▶ **Your instructions**
Copy exactly the lines from the line holding "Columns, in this" through the end of the material, and no others; pictures stay out.

▶ **Given data**
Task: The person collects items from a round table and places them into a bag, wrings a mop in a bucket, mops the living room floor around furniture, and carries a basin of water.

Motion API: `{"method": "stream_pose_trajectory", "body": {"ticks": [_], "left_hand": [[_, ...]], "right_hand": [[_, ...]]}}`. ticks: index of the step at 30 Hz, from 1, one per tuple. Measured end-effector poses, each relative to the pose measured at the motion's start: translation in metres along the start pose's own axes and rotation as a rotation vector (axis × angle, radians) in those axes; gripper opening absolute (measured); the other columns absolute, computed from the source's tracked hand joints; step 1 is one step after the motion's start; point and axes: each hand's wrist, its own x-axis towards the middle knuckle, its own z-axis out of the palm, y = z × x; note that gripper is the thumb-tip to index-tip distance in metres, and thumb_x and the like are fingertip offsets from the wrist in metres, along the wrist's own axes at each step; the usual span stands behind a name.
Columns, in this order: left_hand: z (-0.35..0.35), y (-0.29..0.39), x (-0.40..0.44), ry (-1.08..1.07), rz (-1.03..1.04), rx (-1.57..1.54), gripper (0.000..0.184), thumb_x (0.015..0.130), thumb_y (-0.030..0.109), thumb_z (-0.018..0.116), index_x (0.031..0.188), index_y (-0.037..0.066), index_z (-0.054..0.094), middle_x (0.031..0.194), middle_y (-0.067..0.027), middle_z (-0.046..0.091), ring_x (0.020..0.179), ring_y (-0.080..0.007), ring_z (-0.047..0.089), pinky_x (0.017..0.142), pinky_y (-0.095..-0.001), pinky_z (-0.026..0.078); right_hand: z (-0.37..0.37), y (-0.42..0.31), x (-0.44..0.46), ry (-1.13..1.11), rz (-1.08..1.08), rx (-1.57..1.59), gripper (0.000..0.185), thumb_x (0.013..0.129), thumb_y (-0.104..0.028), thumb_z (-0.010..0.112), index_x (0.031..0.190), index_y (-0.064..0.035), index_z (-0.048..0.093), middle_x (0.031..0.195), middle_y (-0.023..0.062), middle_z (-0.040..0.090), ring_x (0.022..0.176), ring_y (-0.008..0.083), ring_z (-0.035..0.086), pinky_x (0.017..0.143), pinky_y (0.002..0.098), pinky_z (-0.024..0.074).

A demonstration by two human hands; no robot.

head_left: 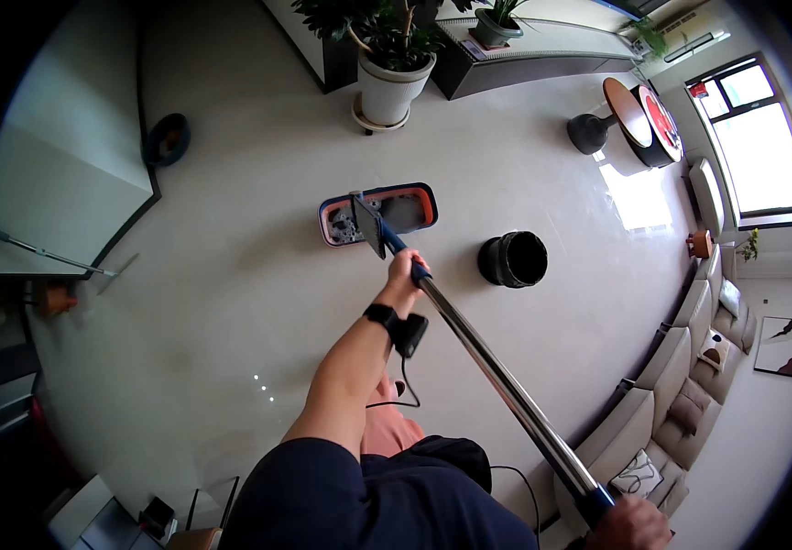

▶ **Result of the task**
Columns, in this order: left_hand: z (-0.35..0.35), y (-0.29..0.39), x (-0.40..0.44), ry (-1.08..1.07), rz (-1.03..1.04), rx (-1.57..1.54), gripper (0.000..0.184), thumb_x (0.015..0.130), thumb_y (-0.030..0.109), thumb_z (-0.018..0.116), index_x (0.031..0.188), index_y (-0.037..0.066), index_z (-0.054..0.094), middle_x (0.031..0.194), middle_y (-0.067..0.027), middle_z (-0.046..0.091), ring_x (0.020..0.179), ring_y (-0.080..0.007), ring_z (-0.047..0.089), pinky_x (0.017..0.142), pinky_y (-0.095..-0.001), pinky_z (-0.026..0.078); right_hand: z (-0.37..0.37), y (-0.42..0.31), x (-0.44..0.46), ry (-1.13..1.11), rz (-1.08..1.08), rx (-1.57..1.59), gripper (0.000..0.185), thumb_x (0.013..0.129), thumb_y (-0.104..0.028), thumb_z (-0.010..0.112), index_x (0.031..0.190), index_y (-0.064..0.035), index_z (-0.048..0.093), middle_x (0.031..0.195), middle_y (-0.023..0.062), middle_z (-0.040..0.090), ring_x (0.022..0.176), ring_y (-0.008..0.083), ring_z (-0.035..0.086), pinky_x (0.017..0.143), pinky_y (0.002..0.098), pinky_z (-0.024..0.074).

A demonstration by two human hands; no robot.

head_left: 

The exercise concludes with that.